▸ **Problem to work on**
Print the lines below from the line with "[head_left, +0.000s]" to the line with "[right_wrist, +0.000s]" exactly, keeping both ends, and print no pictures.

+ + + + +

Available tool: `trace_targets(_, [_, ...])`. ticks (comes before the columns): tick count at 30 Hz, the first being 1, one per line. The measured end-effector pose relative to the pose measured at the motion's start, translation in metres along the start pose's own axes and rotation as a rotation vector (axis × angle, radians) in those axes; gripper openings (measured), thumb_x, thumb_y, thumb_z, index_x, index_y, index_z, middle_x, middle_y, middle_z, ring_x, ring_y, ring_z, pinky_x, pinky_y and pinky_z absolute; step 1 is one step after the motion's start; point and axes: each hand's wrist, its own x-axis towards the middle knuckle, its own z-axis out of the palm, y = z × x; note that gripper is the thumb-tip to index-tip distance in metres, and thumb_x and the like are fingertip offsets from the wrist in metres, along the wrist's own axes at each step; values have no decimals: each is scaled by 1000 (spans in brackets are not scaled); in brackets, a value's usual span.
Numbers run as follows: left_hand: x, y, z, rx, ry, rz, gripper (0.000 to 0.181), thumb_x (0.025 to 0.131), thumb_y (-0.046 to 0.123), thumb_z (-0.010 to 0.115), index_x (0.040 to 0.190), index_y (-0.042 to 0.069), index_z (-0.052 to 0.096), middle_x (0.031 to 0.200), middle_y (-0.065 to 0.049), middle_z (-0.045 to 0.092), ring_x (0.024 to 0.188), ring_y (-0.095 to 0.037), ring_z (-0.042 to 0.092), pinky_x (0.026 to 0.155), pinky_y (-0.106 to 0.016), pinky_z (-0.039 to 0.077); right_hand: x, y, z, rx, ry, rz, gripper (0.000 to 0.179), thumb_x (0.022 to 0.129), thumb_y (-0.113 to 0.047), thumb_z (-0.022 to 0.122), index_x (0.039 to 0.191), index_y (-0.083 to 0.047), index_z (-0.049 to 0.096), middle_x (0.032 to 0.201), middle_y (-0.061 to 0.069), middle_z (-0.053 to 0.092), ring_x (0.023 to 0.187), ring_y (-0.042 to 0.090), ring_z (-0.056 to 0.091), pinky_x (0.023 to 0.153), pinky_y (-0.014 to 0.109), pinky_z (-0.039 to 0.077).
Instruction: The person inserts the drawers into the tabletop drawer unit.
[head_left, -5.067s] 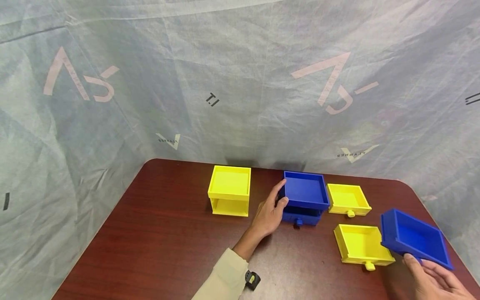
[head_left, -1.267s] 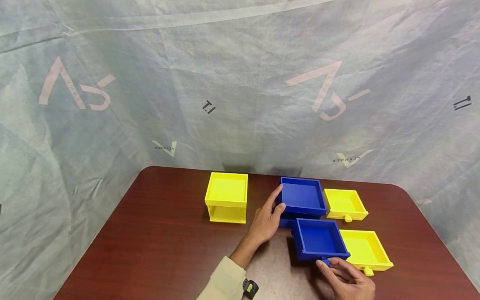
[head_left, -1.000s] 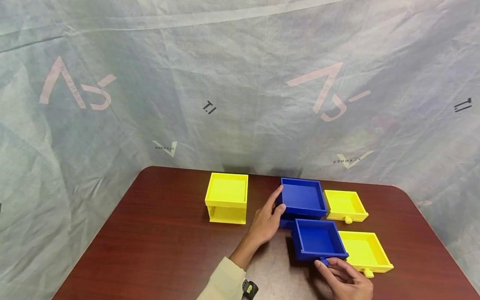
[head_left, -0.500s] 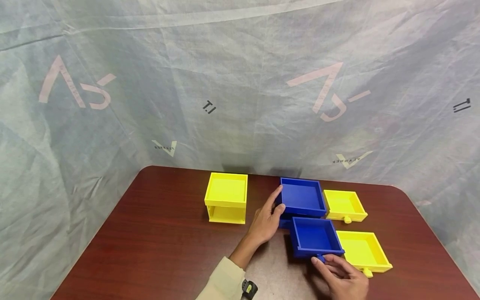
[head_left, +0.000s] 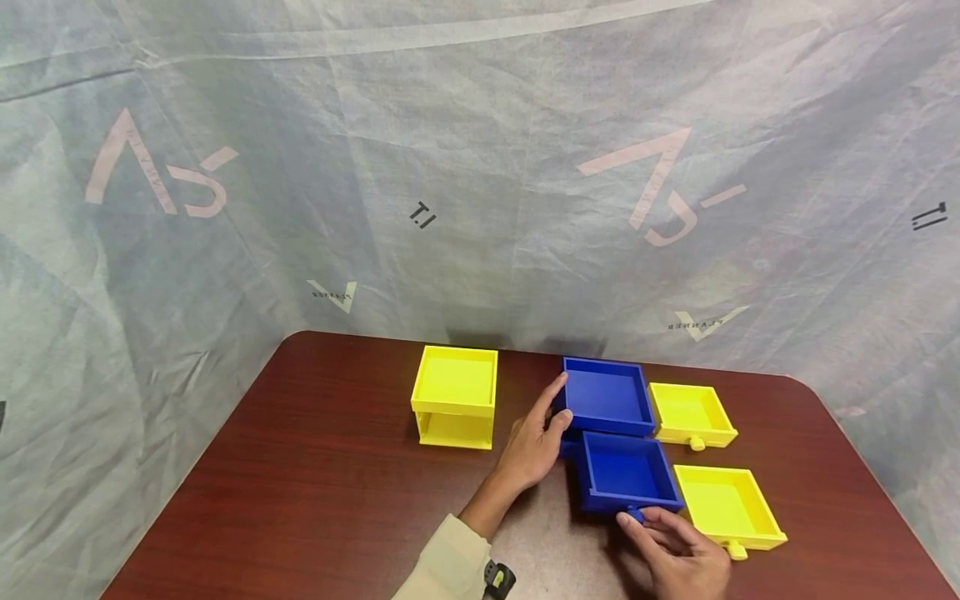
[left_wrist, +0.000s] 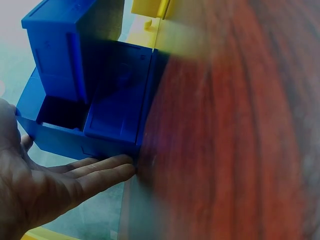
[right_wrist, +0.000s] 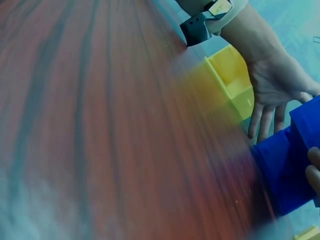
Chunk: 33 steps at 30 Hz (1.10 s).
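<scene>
A small blue two-level drawer cabinet [head_left: 606,393] stands near the table's back edge. My left hand [head_left: 528,446] rests along its left side, and in the left wrist view its fingers [left_wrist: 102,177] lie straight against the wall. With thumb and fingers, my right hand [head_left: 686,558] pinches the knob [head_left: 636,513] of a blue drawer [head_left: 630,471]. The left wrist view has that drawer's far end at the upper opening, most of it sticking out. Below it, another blue drawer [left_wrist: 117,115] sits in the lower slot.
Left of the blue cabinet stands a yellow cabinet [head_left: 456,379] with its front slot empty. Two yellow drawers lie to the right: one behind [head_left: 693,408], one in front [head_left: 726,504]. Grey printed cloth [head_left: 480,167] hangs behind the brown table [head_left: 322,500].
From far right, the blue drawer has come left to the blue cabinet's front in my right hand, then edged slightly left and toward the cabinet. My left hand keeps its place.
</scene>
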Motion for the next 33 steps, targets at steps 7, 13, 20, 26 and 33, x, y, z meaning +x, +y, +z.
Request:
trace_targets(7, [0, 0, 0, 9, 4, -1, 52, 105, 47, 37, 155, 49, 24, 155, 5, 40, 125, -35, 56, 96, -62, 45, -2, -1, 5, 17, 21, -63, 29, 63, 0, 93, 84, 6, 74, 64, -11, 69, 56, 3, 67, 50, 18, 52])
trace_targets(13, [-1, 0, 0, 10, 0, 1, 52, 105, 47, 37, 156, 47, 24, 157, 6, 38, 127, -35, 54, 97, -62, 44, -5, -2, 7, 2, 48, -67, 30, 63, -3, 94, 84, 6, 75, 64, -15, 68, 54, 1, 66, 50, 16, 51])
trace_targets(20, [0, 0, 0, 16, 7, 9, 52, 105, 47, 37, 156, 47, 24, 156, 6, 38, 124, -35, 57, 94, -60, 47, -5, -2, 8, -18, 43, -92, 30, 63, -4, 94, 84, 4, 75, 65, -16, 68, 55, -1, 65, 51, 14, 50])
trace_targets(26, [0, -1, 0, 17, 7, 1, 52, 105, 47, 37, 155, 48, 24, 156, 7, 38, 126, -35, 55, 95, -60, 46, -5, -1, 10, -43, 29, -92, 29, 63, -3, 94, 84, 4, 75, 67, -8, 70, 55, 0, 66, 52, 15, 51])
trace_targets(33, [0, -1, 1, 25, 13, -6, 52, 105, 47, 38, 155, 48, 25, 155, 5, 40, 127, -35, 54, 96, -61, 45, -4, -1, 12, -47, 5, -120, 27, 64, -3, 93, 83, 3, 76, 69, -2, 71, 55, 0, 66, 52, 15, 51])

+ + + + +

▸ **Reply to the task**
[head_left, +0.000s] 
[left_wrist, +0.000s] 
[right_wrist, +0.000s] 

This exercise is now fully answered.